_Information shown:_
____________________

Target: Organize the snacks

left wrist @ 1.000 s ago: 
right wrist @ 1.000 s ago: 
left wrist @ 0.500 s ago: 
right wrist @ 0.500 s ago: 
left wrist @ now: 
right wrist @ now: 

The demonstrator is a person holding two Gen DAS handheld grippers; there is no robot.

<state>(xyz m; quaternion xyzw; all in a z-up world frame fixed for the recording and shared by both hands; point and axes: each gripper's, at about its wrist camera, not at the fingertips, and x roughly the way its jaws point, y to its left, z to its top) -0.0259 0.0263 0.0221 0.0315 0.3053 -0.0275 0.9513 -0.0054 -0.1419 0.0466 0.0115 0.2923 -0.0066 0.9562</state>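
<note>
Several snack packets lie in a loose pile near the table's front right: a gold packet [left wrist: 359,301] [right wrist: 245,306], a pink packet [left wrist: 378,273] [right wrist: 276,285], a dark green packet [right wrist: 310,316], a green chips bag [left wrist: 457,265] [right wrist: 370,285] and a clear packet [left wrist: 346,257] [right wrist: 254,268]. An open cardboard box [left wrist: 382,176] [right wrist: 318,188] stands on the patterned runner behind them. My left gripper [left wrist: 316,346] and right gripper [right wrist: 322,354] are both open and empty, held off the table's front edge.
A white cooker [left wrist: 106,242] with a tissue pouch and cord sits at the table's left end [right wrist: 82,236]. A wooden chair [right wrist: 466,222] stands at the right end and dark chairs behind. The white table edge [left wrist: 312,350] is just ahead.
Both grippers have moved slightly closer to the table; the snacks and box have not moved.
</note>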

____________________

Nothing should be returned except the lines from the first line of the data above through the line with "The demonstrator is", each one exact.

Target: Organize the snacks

left wrist @ 1.000 s ago: 
right wrist @ 1.000 s ago: 
left wrist @ 0.500 s ago: 
right wrist @ 0.500 s ago: 
left wrist @ now: 
right wrist @ now: 

The demonstrator is a person holding two Gen DAS handheld grippers; there is no robot.

The required answer is now complete.